Scan the lines below and report each one containing "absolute" by copying it.

——————

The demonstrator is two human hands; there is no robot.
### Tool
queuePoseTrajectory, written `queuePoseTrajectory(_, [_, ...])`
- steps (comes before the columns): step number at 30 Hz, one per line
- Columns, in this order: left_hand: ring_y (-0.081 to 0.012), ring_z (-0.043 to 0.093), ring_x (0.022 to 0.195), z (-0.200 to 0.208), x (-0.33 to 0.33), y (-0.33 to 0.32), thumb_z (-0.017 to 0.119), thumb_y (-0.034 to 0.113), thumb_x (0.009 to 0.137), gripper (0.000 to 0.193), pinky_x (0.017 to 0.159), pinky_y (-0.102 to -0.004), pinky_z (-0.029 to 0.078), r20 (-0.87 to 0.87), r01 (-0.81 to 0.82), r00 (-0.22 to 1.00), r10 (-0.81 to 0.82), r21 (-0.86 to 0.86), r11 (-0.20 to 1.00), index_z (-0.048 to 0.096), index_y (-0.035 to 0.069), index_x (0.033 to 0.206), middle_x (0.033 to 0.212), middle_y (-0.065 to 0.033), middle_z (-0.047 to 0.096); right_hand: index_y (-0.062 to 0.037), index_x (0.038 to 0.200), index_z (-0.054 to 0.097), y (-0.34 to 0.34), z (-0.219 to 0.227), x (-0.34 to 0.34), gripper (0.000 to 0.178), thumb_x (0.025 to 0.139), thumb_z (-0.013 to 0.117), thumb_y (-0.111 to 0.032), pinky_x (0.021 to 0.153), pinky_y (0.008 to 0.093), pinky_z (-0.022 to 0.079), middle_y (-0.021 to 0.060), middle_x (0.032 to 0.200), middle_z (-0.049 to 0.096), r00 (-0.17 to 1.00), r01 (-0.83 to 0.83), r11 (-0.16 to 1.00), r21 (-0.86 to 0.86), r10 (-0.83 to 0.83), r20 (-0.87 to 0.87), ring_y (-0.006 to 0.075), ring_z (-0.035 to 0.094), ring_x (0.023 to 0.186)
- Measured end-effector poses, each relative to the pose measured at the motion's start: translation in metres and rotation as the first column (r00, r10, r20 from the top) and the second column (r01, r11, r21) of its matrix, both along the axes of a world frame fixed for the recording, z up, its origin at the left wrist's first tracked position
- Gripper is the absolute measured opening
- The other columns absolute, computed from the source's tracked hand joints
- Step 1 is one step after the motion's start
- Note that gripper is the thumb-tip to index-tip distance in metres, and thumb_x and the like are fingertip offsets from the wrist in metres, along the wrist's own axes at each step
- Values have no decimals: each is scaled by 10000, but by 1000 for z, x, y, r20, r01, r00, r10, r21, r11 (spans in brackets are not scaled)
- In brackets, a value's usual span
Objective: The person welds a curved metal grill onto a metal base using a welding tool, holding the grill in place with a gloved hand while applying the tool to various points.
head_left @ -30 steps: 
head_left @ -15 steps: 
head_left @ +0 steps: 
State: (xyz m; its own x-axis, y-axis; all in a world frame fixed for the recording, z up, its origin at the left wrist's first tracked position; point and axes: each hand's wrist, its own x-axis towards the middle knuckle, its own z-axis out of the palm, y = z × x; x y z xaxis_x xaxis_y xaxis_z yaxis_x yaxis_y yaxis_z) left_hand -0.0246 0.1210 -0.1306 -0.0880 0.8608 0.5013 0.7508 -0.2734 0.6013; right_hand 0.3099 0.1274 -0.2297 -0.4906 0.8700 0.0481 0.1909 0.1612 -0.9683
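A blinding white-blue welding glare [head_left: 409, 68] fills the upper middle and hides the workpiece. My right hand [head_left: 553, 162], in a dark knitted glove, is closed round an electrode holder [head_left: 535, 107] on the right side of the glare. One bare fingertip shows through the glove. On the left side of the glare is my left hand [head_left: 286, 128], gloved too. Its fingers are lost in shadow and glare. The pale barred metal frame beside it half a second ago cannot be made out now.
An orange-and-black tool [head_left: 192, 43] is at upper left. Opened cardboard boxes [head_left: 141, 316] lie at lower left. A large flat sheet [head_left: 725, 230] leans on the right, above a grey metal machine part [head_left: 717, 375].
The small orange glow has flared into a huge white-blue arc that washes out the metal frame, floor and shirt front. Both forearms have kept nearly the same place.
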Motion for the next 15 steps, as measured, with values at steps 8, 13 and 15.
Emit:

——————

• The answer:
- Gripper is the absolute measured opening
- The other columns absolute, computed from the source's tracked hand joints

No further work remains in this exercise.